EXERCISE DESCRIPTION:
In the data below, find each line carrying the string "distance" and copy it out.

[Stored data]

▼▼▼

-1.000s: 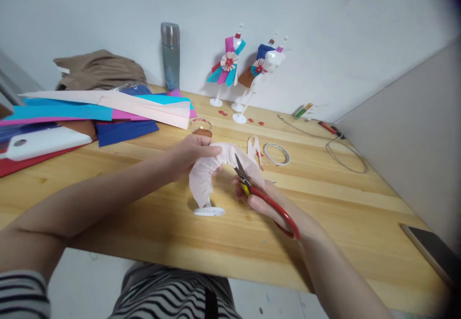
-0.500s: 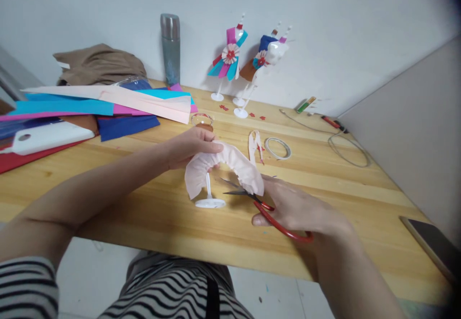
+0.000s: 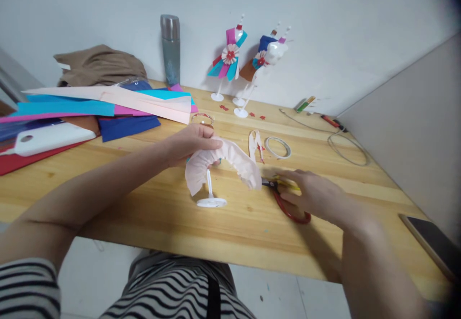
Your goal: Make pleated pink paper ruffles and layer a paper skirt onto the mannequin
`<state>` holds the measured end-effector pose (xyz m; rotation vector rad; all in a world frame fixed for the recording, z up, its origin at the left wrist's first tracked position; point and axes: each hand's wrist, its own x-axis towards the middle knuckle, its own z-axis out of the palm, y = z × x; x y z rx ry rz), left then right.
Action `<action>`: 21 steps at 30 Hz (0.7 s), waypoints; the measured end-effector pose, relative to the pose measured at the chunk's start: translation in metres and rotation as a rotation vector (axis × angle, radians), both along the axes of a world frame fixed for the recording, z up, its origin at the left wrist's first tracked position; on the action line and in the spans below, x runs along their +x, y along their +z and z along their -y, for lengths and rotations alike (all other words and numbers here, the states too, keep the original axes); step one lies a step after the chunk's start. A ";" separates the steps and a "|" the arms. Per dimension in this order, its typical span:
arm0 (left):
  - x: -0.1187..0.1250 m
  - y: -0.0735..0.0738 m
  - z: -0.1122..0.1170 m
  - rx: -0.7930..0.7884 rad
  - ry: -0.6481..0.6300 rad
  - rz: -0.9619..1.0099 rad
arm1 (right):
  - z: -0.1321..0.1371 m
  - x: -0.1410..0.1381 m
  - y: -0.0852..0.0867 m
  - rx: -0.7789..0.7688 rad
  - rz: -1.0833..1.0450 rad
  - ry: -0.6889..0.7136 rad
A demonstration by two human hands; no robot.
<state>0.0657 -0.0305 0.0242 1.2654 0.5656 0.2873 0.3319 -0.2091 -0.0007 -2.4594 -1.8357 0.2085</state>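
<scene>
My left hand (image 3: 190,142) is closed on the top of a pale pink pleated paper strip (image 3: 230,161) draped over a white stand (image 3: 211,201) with a clear goblet top (image 3: 202,118). My right hand (image 3: 311,195) lies low on the wooden table (image 3: 144,213), its fingers round the red handles of a pair of scissors (image 3: 288,206). The scissors rest flat on the table, blades pointing at the strip's right end. The hand is smeared by motion.
Stacked coloured paper sheets (image 3: 108,105) and a white case (image 3: 46,139) lie at left, brown cloth (image 3: 99,64) behind. A metal flask (image 3: 170,47) and two decorated goblet dolls (image 3: 248,64) stand by the wall. A tape ring (image 3: 277,147), cable (image 3: 345,148) and phone (image 3: 432,247) lie right.
My right hand has lowered the scissors from the paper strip down onto the table to the right. My left hand has kept its hold on the strip.
</scene>
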 end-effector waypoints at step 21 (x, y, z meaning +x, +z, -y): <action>-0.006 0.001 -0.004 0.632 0.046 -0.176 | -0.059 -0.083 0.010 0.280 -0.582 0.180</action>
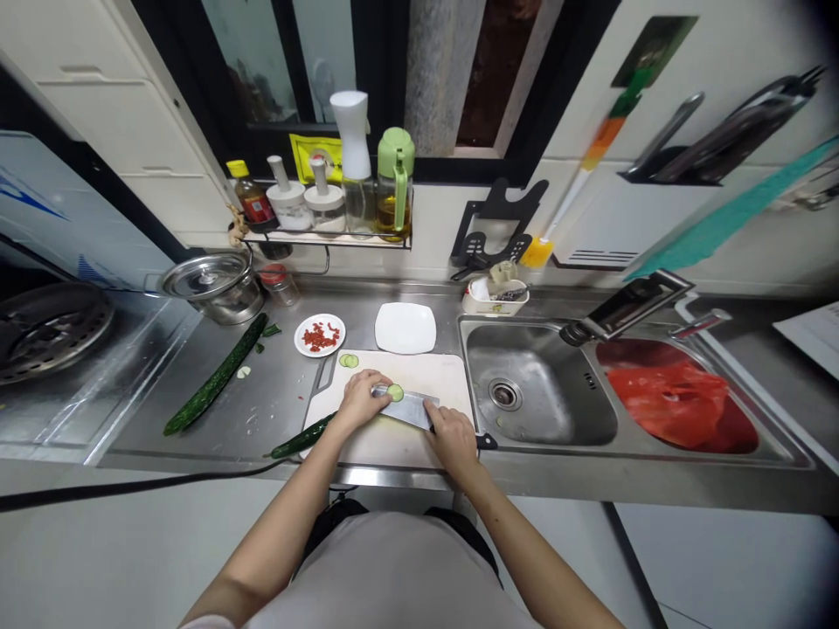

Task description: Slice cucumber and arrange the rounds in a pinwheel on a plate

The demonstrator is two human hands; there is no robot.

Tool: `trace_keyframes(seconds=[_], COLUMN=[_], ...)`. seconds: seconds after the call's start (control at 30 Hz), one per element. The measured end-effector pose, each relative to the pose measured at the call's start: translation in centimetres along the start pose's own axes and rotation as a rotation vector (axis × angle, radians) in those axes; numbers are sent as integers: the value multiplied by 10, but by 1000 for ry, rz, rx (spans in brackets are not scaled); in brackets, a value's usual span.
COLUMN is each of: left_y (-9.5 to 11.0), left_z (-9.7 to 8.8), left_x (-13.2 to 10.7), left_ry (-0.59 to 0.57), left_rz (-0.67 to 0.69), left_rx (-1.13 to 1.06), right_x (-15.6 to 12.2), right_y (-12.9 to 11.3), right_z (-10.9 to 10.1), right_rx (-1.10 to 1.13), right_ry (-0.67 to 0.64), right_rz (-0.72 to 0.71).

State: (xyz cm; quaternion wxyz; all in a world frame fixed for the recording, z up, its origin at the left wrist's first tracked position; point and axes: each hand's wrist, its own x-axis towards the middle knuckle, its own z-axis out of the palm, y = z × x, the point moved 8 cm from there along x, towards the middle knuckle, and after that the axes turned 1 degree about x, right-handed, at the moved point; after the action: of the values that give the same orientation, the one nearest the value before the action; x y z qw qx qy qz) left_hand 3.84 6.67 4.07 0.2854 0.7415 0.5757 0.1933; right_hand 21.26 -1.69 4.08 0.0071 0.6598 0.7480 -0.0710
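Note:
A large cleaver-like kitchen knife [412, 409] lies with its wide blade over the white cutting board [393, 450]. My right hand [454, 439] is closed round its handle, with a finger along the blade's near end. My left hand [363, 400] is closed over the dark green cucumber [305, 438], whose uncovered end sticks out past my left wrist; the part under the hand is hidden. A pale round cucumber slice [395, 392] rests against the blade by my left fingertips. More cucumber slices [349, 360] lie at the board's upper left corner.
Behind the board stand a plate of chopped red pieces [319, 336] and a white plate [405, 328]. Another cucumber [216, 376] lies left, near a lidded steel pot [216, 284]. A sink [541, 384] borders the right. Bottles fill a wall shelf [328, 238].

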Motion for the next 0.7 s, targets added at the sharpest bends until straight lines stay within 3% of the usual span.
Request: trace_keyframes(seconds=[0.13, 0.2, 0.33, 0.43, 0.53, 0.7], left_y=[-1, -11, -55, -85, -101, -107], left_z=[0, -3, -12, -21, -26, -26], left_x=[0, 1, 3, 7, 14, 30], left_ry=[56, 124, 266, 326, 317, 265], left_rz=[-19, -88, -342, -467, -551, -592], left_rx=[-67, -125, -236, -198, -116, -31], right_x=[0, 0, -2, -4, -5, -5], right_y=[-1, 3, 16, 28, 37, 41], right_z=[4, 5, 9, 13, 16, 14], right_rx=[21, 33, 54, 76, 103, 131], right_ry=[-17, -14, -5, 15, 31, 30], right_rz=[-9, 8, 58, 106, 148, 191])
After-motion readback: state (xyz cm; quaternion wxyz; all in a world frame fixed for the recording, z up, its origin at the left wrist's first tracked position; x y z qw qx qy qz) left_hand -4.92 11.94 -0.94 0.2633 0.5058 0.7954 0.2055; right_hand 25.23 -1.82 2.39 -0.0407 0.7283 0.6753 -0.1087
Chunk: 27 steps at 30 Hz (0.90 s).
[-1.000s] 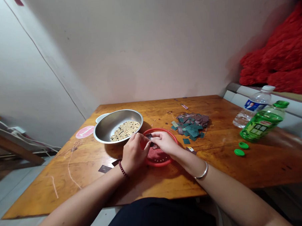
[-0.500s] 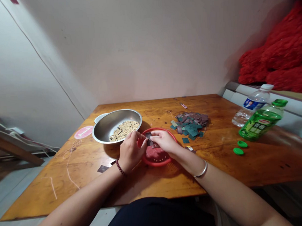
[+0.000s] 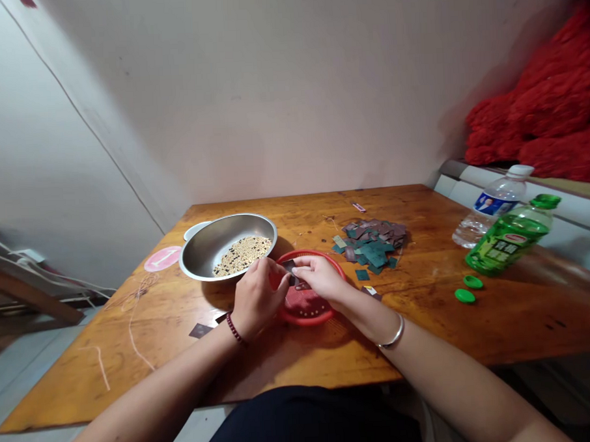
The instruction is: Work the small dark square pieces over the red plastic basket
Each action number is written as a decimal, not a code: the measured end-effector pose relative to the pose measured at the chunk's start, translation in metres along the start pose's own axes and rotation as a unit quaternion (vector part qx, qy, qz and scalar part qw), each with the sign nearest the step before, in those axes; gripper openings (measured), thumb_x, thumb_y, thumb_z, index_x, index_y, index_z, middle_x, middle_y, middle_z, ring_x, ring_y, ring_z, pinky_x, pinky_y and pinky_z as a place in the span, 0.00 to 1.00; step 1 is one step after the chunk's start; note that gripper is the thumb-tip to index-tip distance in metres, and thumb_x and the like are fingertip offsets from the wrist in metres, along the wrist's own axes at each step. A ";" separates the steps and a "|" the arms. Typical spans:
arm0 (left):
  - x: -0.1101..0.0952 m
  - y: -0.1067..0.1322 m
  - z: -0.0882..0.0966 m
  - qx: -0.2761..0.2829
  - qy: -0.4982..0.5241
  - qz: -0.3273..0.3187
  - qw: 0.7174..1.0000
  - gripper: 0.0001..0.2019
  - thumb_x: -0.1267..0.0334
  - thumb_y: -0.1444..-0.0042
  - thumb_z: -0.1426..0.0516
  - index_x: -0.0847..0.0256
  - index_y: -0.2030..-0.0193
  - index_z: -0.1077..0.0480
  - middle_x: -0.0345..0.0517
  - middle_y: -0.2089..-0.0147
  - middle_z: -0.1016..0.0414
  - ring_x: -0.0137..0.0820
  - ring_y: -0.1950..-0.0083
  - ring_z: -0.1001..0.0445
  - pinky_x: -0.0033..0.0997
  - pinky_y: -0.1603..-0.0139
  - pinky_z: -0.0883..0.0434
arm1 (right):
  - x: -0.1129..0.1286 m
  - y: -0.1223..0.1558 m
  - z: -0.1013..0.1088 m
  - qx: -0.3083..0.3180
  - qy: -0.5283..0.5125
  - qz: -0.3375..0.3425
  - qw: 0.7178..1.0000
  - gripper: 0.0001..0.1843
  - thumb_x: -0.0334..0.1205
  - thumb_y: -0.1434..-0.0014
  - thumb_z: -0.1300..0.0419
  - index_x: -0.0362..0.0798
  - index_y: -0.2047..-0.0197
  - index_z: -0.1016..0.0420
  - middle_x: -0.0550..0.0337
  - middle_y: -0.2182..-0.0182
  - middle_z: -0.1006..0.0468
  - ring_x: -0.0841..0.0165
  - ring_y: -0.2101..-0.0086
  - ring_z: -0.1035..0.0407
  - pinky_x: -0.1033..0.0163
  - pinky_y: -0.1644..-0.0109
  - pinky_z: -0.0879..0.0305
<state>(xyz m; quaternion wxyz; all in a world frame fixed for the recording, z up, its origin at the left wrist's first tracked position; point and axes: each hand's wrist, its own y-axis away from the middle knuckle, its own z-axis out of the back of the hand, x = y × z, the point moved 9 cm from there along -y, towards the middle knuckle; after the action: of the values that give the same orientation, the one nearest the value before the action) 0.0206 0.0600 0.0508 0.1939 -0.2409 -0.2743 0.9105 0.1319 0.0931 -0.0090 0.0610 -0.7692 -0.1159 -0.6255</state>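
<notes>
Over the red plastic basket (image 3: 315, 320), my two hands meet at a small dark brown square piece (image 3: 290, 265). My right hand (image 3: 321, 280) pinches its right side between thumb and fingers. On the other side my left hand (image 3: 259, 291) is closed, its thumb and fingertips at the piece's left edge; they partly cover it. Several small pale beads or seeds (image 3: 314, 312) lie on the basket's bottom. Just left of the basket, a tilted steel bowl (image 3: 196, 252) holds many pale and dark beads or seeds (image 3: 242, 254).
A pile of brown and green square pieces (image 3: 374, 240) lies right of the basket. A clear bottle (image 3: 492, 206) and a green drink bottle (image 3: 511, 237) stand farther right, near two green caps (image 3: 465, 295). Loose thread (image 3: 133, 326) and a pink round card (image 3: 163, 258) lie left.
Both hands stay over the basket at the dark piece, with only slight finger movement. The view has shifted very slightly.
</notes>
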 end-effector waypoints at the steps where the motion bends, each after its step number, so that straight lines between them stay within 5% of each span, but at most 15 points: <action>1: 0.002 0.000 0.001 -0.004 -0.001 0.008 1.000 0.09 0.60 0.47 0.43 0.58 0.66 0.41 0.39 0.66 0.28 0.29 0.67 0.30 0.28 0.69 0.35 | 0.000 0.000 0.000 0.001 0.000 0.001 1.000 0.07 0.32 0.48 0.43 0.44 0.66 0.25 0.59 0.70 0.23 0.74 0.71 0.31 0.68 0.66 0.35; 27: -0.001 -0.001 0.001 0.004 -0.018 -0.012 1.000 0.08 0.59 0.47 0.43 0.58 0.65 0.39 0.41 0.65 0.29 0.29 0.66 0.30 0.28 0.69 0.35 | -0.002 -0.001 0.000 0.003 0.003 0.006 1.000 0.08 0.38 0.51 0.38 0.43 0.68 0.23 0.59 0.72 0.23 0.73 0.72 0.31 0.67 0.67 0.34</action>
<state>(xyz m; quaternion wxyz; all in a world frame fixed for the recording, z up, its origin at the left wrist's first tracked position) 0.0209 0.0602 0.0520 0.2009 -0.2202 -0.2770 0.9135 0.1312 0.0942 -0.0112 0.0672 -0.7676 -0.1127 -0.6273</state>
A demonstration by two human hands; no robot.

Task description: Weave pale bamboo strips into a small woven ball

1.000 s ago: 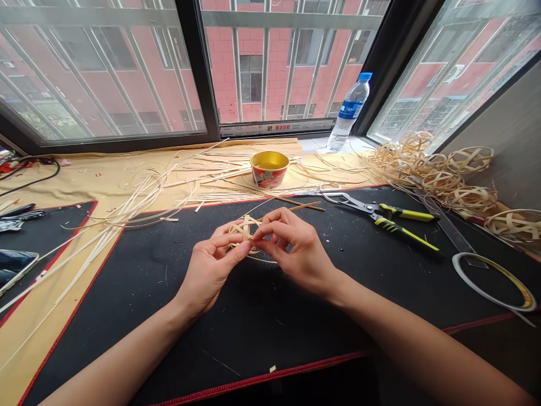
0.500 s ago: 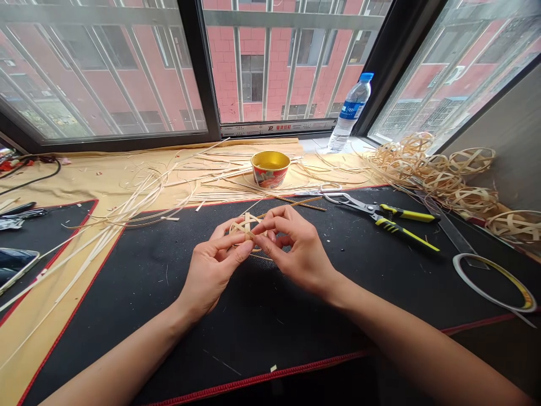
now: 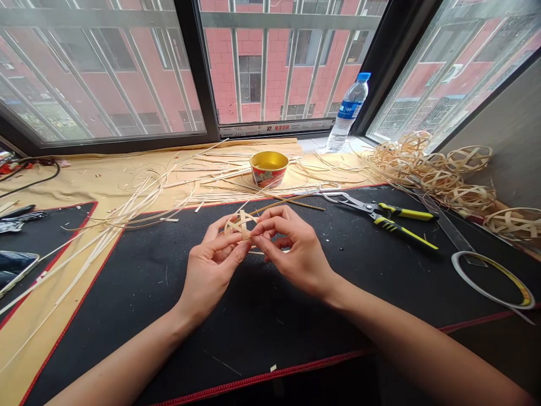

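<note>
Over the black mat [image 3: 253,327], a small openwork piece woven from pale bamboo-like strips [image 3: 242,221] is held between my two hands. My left hand [image 3: 215,254] cups it from the left, thumb and fingers closed on its near edge. The fingertips of my right hand [image 3: 291,242] pinch at its right side, where strips cross. Loose strip ends stick out behind and below my right fingers. Part of the weave is hidden by my fingers, so I cannot tell its full shape.
Behind my hands stands a gold-lined tin bowl [image 3: 269,169]. Yellow-black pliers [image 3: 380,217] and a tape ring [image 3: 492,280] lie at right. Woven balls [image 3: 459,175] pile up at the right wall, near a water bottle [image 3: 347,113]. Long loose strips [image 3: 127,211] spread at left.
The woven piece has turned and shifted slightly left, together with both hands. My right fingertips stay pinched at its right side. Nothing has been let go.
</note>
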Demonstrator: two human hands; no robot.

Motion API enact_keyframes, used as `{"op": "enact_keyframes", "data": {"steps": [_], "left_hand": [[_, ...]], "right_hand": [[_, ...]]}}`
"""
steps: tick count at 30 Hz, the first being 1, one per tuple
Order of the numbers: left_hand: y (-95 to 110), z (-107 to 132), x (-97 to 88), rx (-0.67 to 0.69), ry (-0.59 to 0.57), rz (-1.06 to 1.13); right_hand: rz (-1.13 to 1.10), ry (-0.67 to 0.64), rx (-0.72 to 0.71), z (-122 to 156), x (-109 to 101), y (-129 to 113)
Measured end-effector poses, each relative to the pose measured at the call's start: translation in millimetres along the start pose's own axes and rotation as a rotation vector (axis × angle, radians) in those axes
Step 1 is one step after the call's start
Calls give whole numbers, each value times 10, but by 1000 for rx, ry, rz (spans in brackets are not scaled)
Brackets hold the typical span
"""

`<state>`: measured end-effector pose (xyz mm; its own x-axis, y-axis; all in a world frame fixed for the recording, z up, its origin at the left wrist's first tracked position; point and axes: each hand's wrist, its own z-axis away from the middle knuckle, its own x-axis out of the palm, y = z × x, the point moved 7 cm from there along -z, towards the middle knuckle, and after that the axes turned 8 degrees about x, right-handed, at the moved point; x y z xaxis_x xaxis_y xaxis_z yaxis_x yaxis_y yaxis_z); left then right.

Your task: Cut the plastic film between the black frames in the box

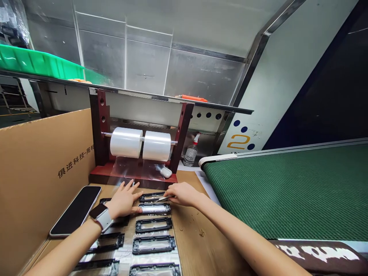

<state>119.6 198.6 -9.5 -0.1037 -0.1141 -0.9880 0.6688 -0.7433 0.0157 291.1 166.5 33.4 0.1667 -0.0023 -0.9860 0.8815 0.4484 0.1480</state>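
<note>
Frames in black plastic lie in two columns on clear film across the cardboard surface [198,237]. The left hand [123,201] rests flat, fingers spread and released, on the film near the far edge. The right hand [182,193] pinches thin tweezers [161,198] over the farthest frame [152,196], just before the film rolls [140,143] on their red stand. Judging by the rows, that frame is being worked on, while the nearer frames sit untouched.

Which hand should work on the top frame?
Probably the right hand: it holds thin tweezers at the top black frame. The left hand lies flat beside it.
</note>
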Motion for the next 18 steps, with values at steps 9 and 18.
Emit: {"op": "enact_keyframes", "data": {"steps": [9, 18], "left_hand": [[5, -5, -5, 3, -10, 0], [0, -5, 2, 2, -25, 1]], "right_hand": [[14, 2, -2, 72, 4, 116], [26, -9, 5, 110, 0, 190]]}}
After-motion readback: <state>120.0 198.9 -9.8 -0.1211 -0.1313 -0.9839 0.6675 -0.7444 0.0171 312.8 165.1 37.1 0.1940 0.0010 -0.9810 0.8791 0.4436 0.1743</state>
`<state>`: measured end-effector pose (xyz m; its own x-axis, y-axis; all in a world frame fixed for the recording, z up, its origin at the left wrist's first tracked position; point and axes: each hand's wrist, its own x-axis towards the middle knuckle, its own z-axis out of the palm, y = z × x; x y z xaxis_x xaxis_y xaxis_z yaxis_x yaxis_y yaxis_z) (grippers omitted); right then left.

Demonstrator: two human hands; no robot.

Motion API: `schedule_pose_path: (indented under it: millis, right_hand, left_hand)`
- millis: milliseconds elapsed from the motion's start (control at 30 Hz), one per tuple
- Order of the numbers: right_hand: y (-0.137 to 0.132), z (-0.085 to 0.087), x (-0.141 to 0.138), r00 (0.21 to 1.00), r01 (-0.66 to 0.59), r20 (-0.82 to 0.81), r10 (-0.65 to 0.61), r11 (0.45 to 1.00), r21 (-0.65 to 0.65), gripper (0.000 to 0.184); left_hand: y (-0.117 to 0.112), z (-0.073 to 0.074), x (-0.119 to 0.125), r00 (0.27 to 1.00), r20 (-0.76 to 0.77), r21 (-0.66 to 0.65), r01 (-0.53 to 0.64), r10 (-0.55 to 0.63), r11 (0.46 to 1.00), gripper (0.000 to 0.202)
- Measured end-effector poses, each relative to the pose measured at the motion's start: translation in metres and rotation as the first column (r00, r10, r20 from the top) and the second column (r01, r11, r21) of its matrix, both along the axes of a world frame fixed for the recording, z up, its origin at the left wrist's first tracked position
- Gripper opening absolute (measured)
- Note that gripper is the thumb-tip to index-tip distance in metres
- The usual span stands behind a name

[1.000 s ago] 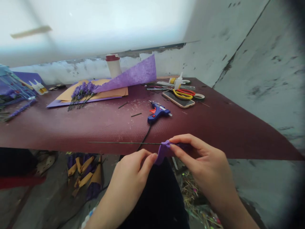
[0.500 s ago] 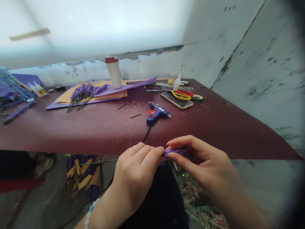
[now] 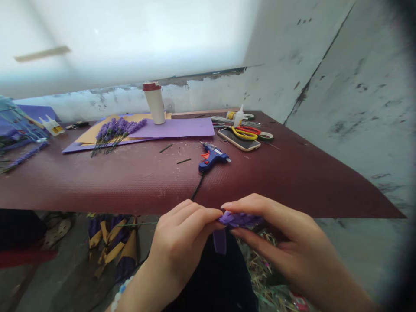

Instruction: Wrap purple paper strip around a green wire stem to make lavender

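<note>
In front of my lap, just below the table edge, a purple lavender-like craft flower lies sideways between my hands. A loose purple strip hangs from its left end. My left hand is closed, pinching that left end, and a thin green stem sticks out to the left behind it. My right hand holds the flower's right part between thumb and fingers. On the table ahead lies a blue hot glue gun with an orange trigger, touched by neither hand.
Finished purple flowers lie on purple and tan paper sheets, beside a white cup with a red lid. A phone, scissors and a glue bottle lie back right. Wrapped bouquets stand below left.
The fingers of my right hand have parted slightly, showing more of the flower. The purple strip now hangs down in sight. The purple sheet's raised right end has dropped flat.
</note>
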<state>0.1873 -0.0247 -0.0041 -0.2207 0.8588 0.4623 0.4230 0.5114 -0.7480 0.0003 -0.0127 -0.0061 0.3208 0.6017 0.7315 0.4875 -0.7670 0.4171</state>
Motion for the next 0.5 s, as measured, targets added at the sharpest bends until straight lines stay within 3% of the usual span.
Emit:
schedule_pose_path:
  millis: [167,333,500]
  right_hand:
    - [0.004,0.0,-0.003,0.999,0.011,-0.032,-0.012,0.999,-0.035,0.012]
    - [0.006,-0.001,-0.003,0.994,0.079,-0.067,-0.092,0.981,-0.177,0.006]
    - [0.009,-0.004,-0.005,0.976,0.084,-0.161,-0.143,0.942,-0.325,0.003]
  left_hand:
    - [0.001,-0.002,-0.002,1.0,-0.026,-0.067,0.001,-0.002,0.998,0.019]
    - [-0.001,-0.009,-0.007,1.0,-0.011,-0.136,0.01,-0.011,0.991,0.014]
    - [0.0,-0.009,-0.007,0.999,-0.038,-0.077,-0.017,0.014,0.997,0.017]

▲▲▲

FINISHED TASK:
Each action number is written as a decimal, not a code: the measured end-effector pose relative to the pose measured at the chunk's start, translation in metres along the start pose's own axes and rotation as a unit quaternion (vector part qx, qy, qz and scalar part qw), each with the sign nearest the step before, in those axes; gripper openings (measured), thumb_x, thumb_y, thumb_z, index_x, index_y, index_z, middle_x, middle_y, middle_z, ring_x, ring_y, ring_z, pinky_x, pinky_y and pinky_z as a place in the span, 0.00 to 1.00; step 1 is one step after the chunk's start; note that gripper is the thumb-tip to index-tip distance in metres, and thumb_x and the like are fingertip offsets from the wrist in metres, along the wrist's own axes at each step. A ";" separates the steps and a "|" the arms. Typical spans:
- Note that gripper is the thumb-tip to index-tip distance in metres

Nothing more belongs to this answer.